Now, I am not normally a ‘political campaigner’ or some type of ‘activist’. But the situation around the red meat tax did make me decide to be more outspoken to raise several points about red meat that seems to be getting missed.

While pregnant with the Mini Crofter, a blood test showed my iron levels had dropped to below standard. I increased my red meat intake. This was done with the understanding we (the GO and I) would therefore monitor it and reassess if required. The side effect of iron tablets was something I wanted to avoid. Having the opportunity to eat a natural source of iron (steaks, diced, roasts) meant I didn’t have to go near heavily proceeded foods or tablets made in a factory. Through diet (odd way to say increasing red meat), my iron levels were maintained. Would I have taken iron tablets if this hadn’t been the case? Yes, I do realise that sometimes we need to turn to prescriptions (so don’t take this as any argument whatsoever to stop prescribed medication). However, the health benefit of the situation doesn’t seem to have been heard of by the many news outlets who published articles about the red meat tax lobby. And if red meat is taxed/banned then the natural source option will be removed.

The likelihood seems that if we as crofters, the caretakers of cattle and sheep, as well as smallholders, farmers, and independent butchers stay quiet, we may all be out of jobs in the near future. Supermarkets have already taken over some slaughterhouses so that no private work can be done. This increases the travelling required of live animals. So yes, buying meat from a supermarket may be ‘easier’, but where has it come from, and by supporting supermarkets, what impact are you having on smaller businesses (not hard to be smaller than a supermarket), animal welfare, local produce and even as a nation?

As Brexit approaches and the potential of meat to come in from countries with very different standards to our current system, how do we uphold those putting the animal first and providing quality meat, to those who want quick, cheap meat (or even fake meat that can ‘bleed’ or replacement ‘meat’ that has twenty-odd ingredients from all kinds of different countries)?

So what do we need to do? Speak up and be heard.

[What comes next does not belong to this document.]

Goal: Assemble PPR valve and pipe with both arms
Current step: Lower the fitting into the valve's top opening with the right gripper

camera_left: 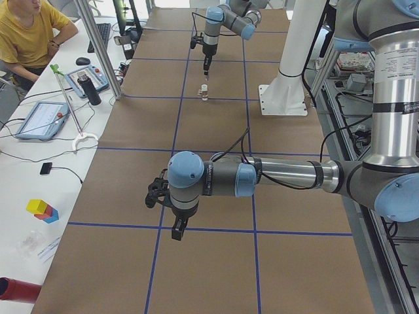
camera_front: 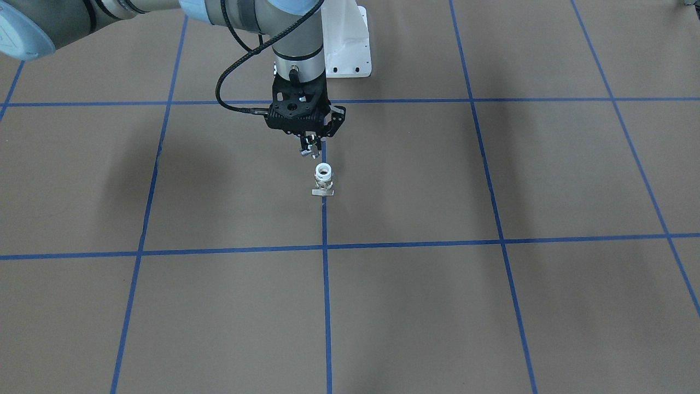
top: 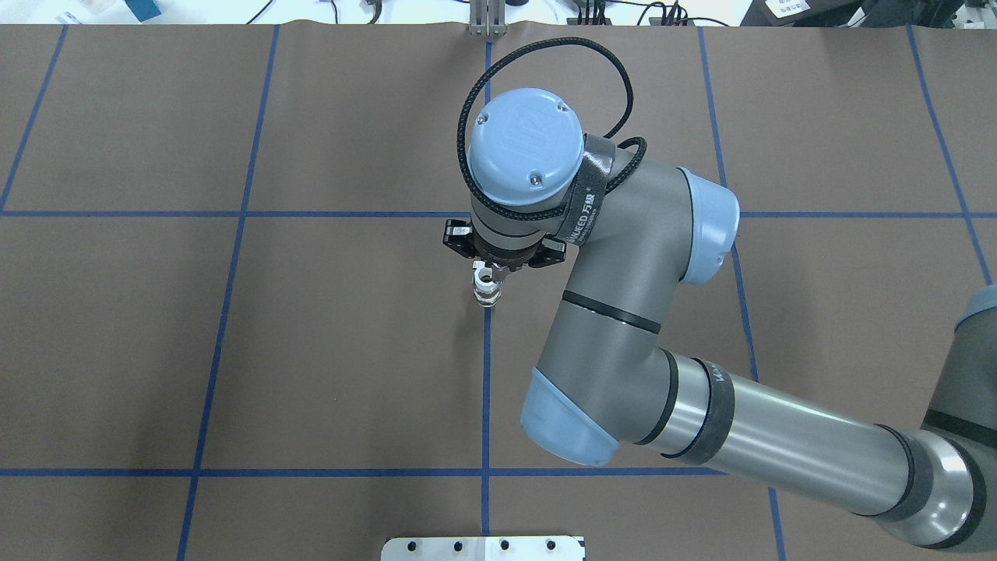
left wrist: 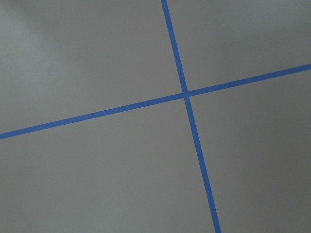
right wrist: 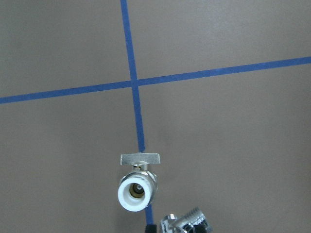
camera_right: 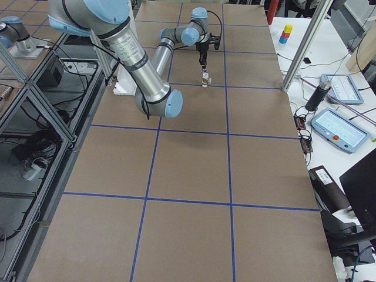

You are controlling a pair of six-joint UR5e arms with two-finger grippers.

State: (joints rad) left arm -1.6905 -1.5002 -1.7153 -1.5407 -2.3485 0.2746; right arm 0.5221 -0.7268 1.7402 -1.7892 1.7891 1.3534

Not just as small collective groups, but join voices to help get the information out to consumers, ensure politicians have the education to know how to fight for us (yes, some politicians seem to know where their food comes from and how it impacts on people while others seem to be clueless) and support those who use and work the land to name a few.

An animal rights campaigner may send me messages telling me I’m being cruel keeping my cattle inside in winter. But I’m currently sat inside a house (aka, confinement) with artificial light and other ‘non natural’ things about me that I wouldn’t have if I was living in the woods. Do I need ‘released’ into the wild, to be set free? No, I would much rather be in a house thank you. Just like when the weather turns and our cows seek shelter, so we provide it. We have a polytunnel to help grow fruit and veg. That’s putting our plants through an unnatural setting, I’m forcing them to grow faster by sheltering from elements of the Scottish Highlands. Between the veg garden, polytunnel, soft fruit area, orchard, grass, and thus cows and sheep, we can be somewhat self sufficient. Manure helps our veg produce food as the plants we grow take out nutrients each year from the soil. Eliminate the cows and what could be done on our croft? I can’t live off of grass and trees. Nor can my garden keep providing me with vegetables when nutrients in the soil haven’t been replaced. But the issue is there, if we don’t speak up, we may hand over all farming and butchery to the ‘big guns’ to ensure supermarkets can provide their own supplies. Or, livestock are eliminated and the land will lie dormant. Our ability to be self sufficient would reduce as I have to turn to non local supplies. Not a potential I want for the Mini Crofter and the Micro Crofter. So time to start campaigning, beef up and be herd!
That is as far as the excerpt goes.